5. Debounce expensive operations like syntax highlighting or diff format parsing when user scrolls rapidly.

These changes keep medium-sized pull requests snappy without sacrificing native browser features like find-in-page.

Step 3: Implement Graceful Degradation with Virtualization

For the largest pull requests (e.g., >10,000 lines total), even optimized components can overwhelm the browser. Implement a two-tier strategy:

1. Detect extreme size – Count total lines across all files in the diff. When it exceeds a configurable threshold, switch to “virtualized mode”.
2. Use a windowed container – Employ a library like react-window to render only the currently visible files and a small number of lines around the viewport.
3. Replace syntax highlighting with plain text for unseen lines to reduce memory overhead.
4. Defer loading of unchanged files – Collapse files that have no changes by default, showing only file headers until the user expands them.
5. Limit DOM element depth – Flatten the component tree during virtualisation to avoid creating unnecessary wrapper divs.

This approach prioritises responsiveness and stability, ensuring that interactions like scrolling or clicking remain fluid even at extreme scale.

Step 4: Strengthen Foundational Components

Optimisations that benefit every pull request, regardless of size, give you compounding returns. Invest in:

• Efficient data structures – Store diff lines as arrays of objects rather than deeply nested trees; avoid cloning large objects.
• Reusable layout components – Create a unified grid or table component for code lines to reduce rendering overhead.
• Shared memoisation utilities – Build a custom hook or HOC that automatically caches expensive computations (e.g., diff column alignment).
• Lazy loading of non-critical UI – Defer rendering of file metadata, commit messages, or stats until they are in or near the viewport.
• Event delegation – Replace hundreds of individual event listeners on line numbers with a single delegate on the container.

These investments lower the baseline for all pull requests, making the experience consistently fast.

Step 5: Test, Measure, and Iterate

After applying optimisations, rerun the measurements from Step 1. Compare the new heap size, DOM nodes, and INP scores. For example, you might see heap drop from 800 MB to 200 MB and INP improve to under 200 ms. But don’t stop there:

• Test with real-world pull requests of different sizes.
• Monitor for regressions in standard features like find-in-page or keyboard navigation.
• Roll out changes incrementally using feature flags (e.g., new rendering path for 1% of users).
• Collect field performance data via tools like Lighthouse or custom RUM (Real User Monitoring).

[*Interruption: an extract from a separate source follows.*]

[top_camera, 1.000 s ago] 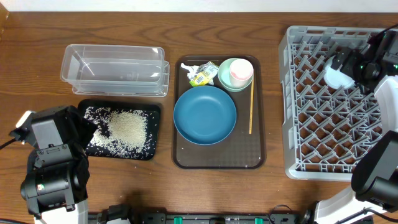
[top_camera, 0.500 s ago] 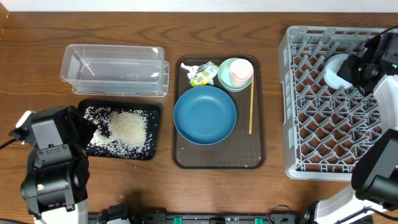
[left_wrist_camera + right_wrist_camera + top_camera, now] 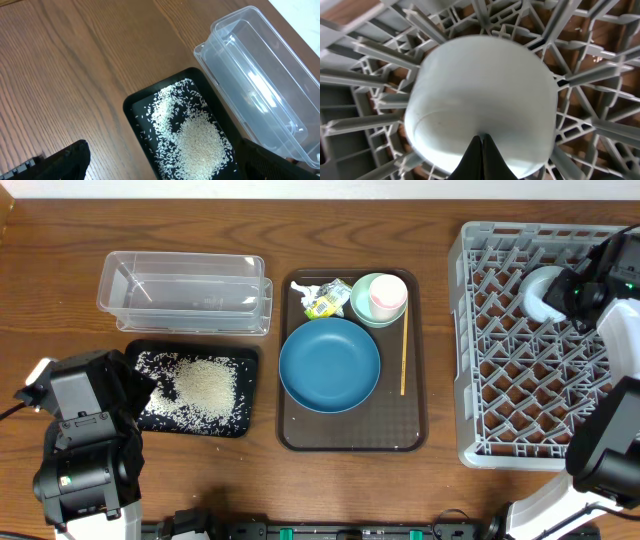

Optimisation is not a one-time effort; as codebases grow, revisit these steps periodically.

Tips for Success

• Don’t chase a single silver bullet – Multiple targeted strategies work better than one monolithic solution.
• Prioritise based on pull request size – Use a decision tree: small diffs get full features; medium diffs get component optimisations; large diffs get virtualisation.
• Respect browser-native behavior – Avoid breaking find-in-page by using proper scrollable containers and contenteditable sparingly.
• Measure twice, optimise once – Always profile before and after to ensure your changes actually improve the metrics.
• Communicate trade-offs – Let users know when virtualisation may hide some content that would otherwise be visible, and provide controls to expand.